Despite providing its app and website to millions of users in the U.S., the District Court for the Central District of California found that VNG “didn’t purposefully direct its activities toward California” and granted defendant’s motion to dismiss for lack of personal jurisdiction. Lang Van appealed to the Ninth Circuit, arguing that the district court erred by determining that Lang Van had not established a prima facie case under the first, second, and third prongs of the specific jurisdiction test and that the court did not properly apply the Ninth Circuit’s test for purposeful direction because it did not consider all of the relevant evidence submitted by Lang Van.

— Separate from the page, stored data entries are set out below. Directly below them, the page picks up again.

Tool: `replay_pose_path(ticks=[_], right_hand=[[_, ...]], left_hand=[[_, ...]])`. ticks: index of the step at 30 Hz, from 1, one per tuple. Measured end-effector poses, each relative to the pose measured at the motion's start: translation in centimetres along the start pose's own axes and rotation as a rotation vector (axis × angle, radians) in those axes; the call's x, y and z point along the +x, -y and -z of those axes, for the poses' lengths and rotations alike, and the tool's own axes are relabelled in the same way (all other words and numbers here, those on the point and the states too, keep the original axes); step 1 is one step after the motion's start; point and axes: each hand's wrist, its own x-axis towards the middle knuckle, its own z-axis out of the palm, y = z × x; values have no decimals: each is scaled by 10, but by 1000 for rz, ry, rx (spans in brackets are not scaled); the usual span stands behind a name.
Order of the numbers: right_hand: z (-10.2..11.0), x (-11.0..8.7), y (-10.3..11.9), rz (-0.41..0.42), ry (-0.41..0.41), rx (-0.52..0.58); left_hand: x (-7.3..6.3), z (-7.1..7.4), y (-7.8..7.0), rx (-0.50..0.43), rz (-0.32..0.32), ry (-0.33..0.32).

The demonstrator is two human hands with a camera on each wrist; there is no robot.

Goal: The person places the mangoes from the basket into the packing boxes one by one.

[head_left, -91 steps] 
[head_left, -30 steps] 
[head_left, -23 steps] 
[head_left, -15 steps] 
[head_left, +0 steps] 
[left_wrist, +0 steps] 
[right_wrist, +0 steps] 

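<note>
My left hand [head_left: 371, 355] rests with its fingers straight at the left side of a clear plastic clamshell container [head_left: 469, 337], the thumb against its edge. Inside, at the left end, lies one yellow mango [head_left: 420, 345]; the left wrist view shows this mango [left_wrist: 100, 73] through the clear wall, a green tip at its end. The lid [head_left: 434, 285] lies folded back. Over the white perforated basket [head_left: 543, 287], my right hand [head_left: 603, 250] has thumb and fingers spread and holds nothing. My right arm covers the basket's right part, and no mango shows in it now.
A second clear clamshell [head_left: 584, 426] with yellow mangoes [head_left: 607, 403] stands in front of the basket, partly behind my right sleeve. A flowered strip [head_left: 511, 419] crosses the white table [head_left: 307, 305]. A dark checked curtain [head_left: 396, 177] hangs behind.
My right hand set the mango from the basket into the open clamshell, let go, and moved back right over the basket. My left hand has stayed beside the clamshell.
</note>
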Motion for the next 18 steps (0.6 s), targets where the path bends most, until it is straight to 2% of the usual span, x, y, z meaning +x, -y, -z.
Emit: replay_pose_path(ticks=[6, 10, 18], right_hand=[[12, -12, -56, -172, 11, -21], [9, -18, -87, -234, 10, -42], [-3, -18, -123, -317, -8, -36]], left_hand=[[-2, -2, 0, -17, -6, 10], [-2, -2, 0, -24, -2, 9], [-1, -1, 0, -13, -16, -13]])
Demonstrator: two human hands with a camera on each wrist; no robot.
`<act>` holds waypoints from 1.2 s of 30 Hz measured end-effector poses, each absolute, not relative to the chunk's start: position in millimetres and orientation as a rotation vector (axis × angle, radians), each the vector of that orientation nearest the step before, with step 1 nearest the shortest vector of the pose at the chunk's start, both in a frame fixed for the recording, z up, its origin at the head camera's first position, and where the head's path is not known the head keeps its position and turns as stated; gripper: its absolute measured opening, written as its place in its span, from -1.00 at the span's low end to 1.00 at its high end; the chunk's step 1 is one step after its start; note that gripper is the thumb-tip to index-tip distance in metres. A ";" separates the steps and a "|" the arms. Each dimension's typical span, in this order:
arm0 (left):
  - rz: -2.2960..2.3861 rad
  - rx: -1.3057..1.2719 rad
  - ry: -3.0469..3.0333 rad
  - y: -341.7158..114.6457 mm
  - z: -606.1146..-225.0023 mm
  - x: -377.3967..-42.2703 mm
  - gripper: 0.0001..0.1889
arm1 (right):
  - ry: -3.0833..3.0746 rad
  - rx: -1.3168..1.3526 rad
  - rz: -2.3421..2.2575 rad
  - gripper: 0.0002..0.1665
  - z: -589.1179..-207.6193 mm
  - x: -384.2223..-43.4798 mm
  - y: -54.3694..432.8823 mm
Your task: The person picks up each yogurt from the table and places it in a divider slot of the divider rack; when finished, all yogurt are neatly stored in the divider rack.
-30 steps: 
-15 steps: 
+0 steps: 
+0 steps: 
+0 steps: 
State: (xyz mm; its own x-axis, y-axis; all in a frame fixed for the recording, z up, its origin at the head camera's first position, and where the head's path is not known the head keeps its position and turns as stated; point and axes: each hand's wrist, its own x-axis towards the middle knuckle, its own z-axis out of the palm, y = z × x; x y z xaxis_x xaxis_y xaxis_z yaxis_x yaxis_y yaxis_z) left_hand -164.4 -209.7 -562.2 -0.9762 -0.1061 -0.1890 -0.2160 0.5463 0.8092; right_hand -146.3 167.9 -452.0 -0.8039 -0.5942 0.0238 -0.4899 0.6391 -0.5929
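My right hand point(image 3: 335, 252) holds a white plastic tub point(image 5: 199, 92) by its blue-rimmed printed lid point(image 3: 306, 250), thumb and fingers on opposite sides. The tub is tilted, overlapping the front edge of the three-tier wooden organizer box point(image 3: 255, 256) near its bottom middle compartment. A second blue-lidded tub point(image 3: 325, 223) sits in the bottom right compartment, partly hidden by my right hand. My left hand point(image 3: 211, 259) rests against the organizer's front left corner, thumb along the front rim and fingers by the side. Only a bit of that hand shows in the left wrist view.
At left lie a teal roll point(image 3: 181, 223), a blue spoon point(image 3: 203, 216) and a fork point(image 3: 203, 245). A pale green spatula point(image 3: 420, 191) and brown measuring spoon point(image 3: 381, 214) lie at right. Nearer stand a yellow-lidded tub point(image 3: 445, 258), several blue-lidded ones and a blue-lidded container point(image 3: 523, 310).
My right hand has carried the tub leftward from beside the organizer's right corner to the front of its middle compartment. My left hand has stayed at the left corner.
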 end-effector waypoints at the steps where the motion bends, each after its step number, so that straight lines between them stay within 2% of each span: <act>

On July 21, the Ninth Circuit Court of Appeals held that VNG was subject to personal jurisdiction in the United States. Reversing the district court’s dismissal and remanding for further proceedings consistent with the Ninth Circuit’s decision, the court held that VNG met all three prongs of the personal jurisdiction test under Rule 4(k)(2) of the Federal Rules of Civil Procedure, since (1) a copyright infringement claim was a claim under federal law (2) VNG did not concede that any other state had jurisdiction and (3) there was substantial evidence of VNG’s intentional direction in and contacts with the United States. The court stated that VNG “purposefully targeted American companies and their intellectual property” and “purposefully availed itself of the privilege of conducting business in the United States.” It pointed to, among other evidence, that VNG did not choose to opt out of providing their services or geoblock its services in the United States. The court also held that the United States was the proper venue for the case since the dispute involved infringing activities in the United States, which made it more appropriate to a lawsuit in the United States.
Central District of California (Nov. 21, 2019)
Ninth Circuit Court of Appeals (July 21, 2022)
Status: Decided by the Ninth Circuit Court of Appeals.